To save room, let us calculate the powers of $3(mod17)$:

$$1,3,9,10,13,5,15,11,16,14,8,7,4,12,2,6$$

Thus

$$y_1=\zeta +{\zeta }^{13}+{\zeta }^{16}+{\zeta }^4$$ $$y_2={\zeta }^9+{\zeta }^{15}+{\zeta }^8+{\zeta }^2$$

Then $y_1+y_2=x_1$. It turns out $y_1{y}_2=-1$, thus $y_1,y_2$ are roots of a quadratic equation with coefficients involving the integers and $x_1$.

Similarly we can define $y_3,y_4$ from $x_2$

$$y_3={\zeta }^3+{\zeta }^5+{\zeta }^{14}+{\zeta }^{12}$$ $$y_4={\zeta }^{10}+{\zeta }^{11}+{\zeta }^7+{\zeta }^6$$

and solve a quadratic to obtain their values.

Now define $z_1,z_2$ from $y_1$ in this fashion:

$$z_1=\zeta +{\zeta }^{16}$$ $$z_2={\zeta }^{13}+{\zeta }^4$$

We have $z_1+z_2=y_1$ and $z_1{z}_2=y_3$, so $z_1,z_2$ can be found from a quadratic whose coefficients we know.
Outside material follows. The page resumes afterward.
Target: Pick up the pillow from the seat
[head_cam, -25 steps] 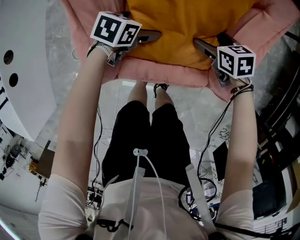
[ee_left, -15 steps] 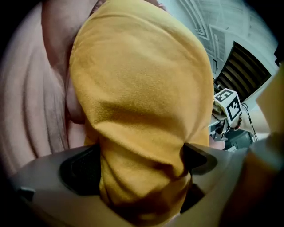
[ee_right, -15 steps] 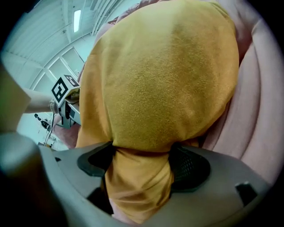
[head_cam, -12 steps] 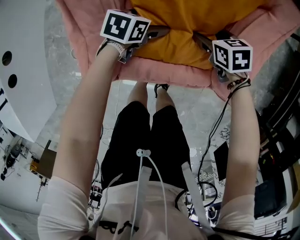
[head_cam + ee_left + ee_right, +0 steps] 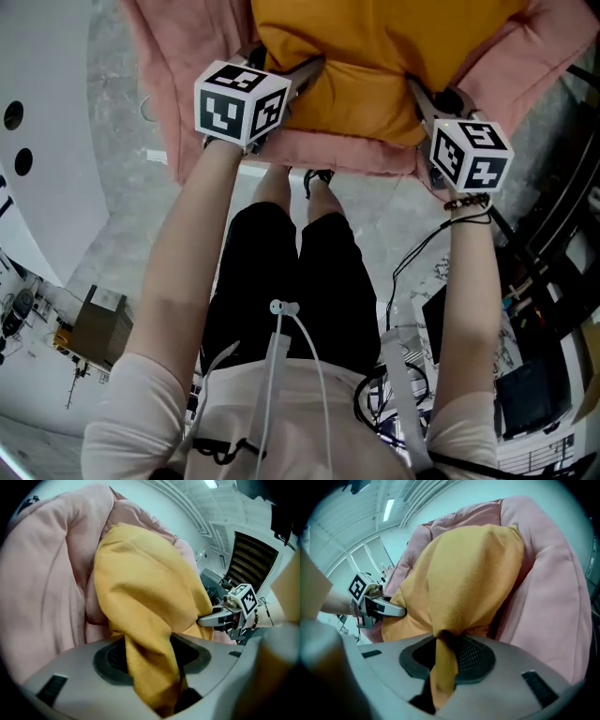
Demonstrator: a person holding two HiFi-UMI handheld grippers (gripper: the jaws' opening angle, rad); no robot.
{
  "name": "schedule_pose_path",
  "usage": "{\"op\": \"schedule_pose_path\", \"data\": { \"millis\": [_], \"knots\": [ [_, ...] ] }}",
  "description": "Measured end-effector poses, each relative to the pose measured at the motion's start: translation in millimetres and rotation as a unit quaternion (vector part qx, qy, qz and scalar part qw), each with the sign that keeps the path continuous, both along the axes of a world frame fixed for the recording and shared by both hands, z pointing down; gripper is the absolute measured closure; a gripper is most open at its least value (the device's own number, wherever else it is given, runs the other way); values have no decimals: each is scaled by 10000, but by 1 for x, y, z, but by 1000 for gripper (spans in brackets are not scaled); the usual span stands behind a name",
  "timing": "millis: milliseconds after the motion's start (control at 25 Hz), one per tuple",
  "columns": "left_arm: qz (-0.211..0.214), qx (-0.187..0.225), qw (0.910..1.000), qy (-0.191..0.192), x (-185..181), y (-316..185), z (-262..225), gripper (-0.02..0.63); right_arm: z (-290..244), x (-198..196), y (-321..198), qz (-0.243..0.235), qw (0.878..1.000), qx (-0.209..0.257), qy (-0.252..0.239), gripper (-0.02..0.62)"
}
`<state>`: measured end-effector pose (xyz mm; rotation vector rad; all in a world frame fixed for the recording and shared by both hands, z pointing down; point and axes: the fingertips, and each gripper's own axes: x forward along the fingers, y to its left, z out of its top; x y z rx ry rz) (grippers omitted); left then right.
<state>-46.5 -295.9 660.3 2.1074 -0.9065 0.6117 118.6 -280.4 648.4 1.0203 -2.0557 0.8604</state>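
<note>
An orange pillow (image 5: 375,56) lies in a pink padded seat (image 5: 319,150). My left gripper (image 5: 305,70) has just closed and is shut on the pillow's near left corner; in the left gripper view the orange cloth (image 5: 150,667) is bunched between its jaws. My right gripper (image 5: 422,94) has just closed too and pinches the near right corner, the cloth (image 5: 443,667) drawn into a thin fold between its jaws. The pillow (image 5: 464,583) hangs lifted at its front edge, stretched between both grippers. Each gripper shows in the other's view: the right gripper (image 5: 211,619) and the left gripper (image 5: 396,611).
The pink seat's cushion walls (image 5: 553,597) rise round the pillow on both sides. A white curved panel (image 5: 37,141) stands at the left. Cables and equipment (image 5: 534,309) crowd the floor at the right. The person's legs (image 5: 291,272) stand just before the seat's front edge.
Both grippers slid in onto the pillow's near corners, closed on the cloth, and have drawn up and back toward me with the front edge lifted.
</note>
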Motion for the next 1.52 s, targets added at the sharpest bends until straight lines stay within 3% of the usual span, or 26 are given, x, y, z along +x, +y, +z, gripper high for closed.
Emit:
{"op": "schedule_pose_path", "data": {
  "millis": [400,680,880,1200,1520],
  "knots": [
    [-192,467,9987,73,-13,14,-65,392,-60,-8,15,193,9975,530,-429,518],
    [-412,627,9969,257,-6,18,-105,397,-112,4,15,646,9903,965,-757,525],
    [-606,703,9951,338,-11,27,-142,401,-154,0,19,554,9883,1178,-789,529],
    [-987,1262,9854,568,-19,20,-214,402,-238,-6,4,359,9790,1869,-731,535],
    [-878,1850,9768,630,-24,-11,-285,403,-310,-10,-18,460,9671,2391,-732,540]
  ]
}}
Lastly we either note that both the sum and product of $\zeta$ and ${\zeta }^{16}$ are known so they can be found from a quadratic, or use the fact that

$$\zeta +{\zeta }^{16}=2\cos (2\pi /17)$$

and simply halve $z_1$.

We can generalize this procedure to find expressions for any root of unity.

Using the above, we can give an elementary method for finding $\cos (2\pi /17)$ that seems to work magically. If we don't mention generators the solution appears mysterious.

Let $c_m=\cos (2\pi m/17)$. By considering the sums of the roots of unity we have $2(c_1+...+c_8)=-1$.

Set

$$a=c_1{c}_4,b=c_3{c}_5,c=c_2{c}_8,d=c_6{c}_7.$$

By basic trigonometric identities we have

$$2a=c_3+c_5,2b=c_2+c_8,2c=c_6+c_7,2d=c_1+c_4.$$

(These correspond to the $y_i$ s above.) Thus $a+b+c+d=-1/4$. Also,

$$ac=(c_3+c_5)(c_6+c_7)/4=(c_1+...+c_8)/4=-1/16.$$

Similarly $bd=-1/16$. We also find $16ab=-1+4a+4b$, along with similar equations for $bc,cd,da$. Define

$$a+c=2e,b+d=2f$$

(Naturally, $e,f$ correspond to $x_1,x_2$ above.) Then

$$e+f=-1/8,4ef=ab+bc+cd+ad=-1/4$$

so we can solve a quadratic equation to find $e,f$. Once we have them, we can solve a quadratic equation to find $a,c$, and another to find $b,d$. With these values we can solve for $c_1$.

[I found this version in a solution that also describes a practical straight-edge-and-compass construction.]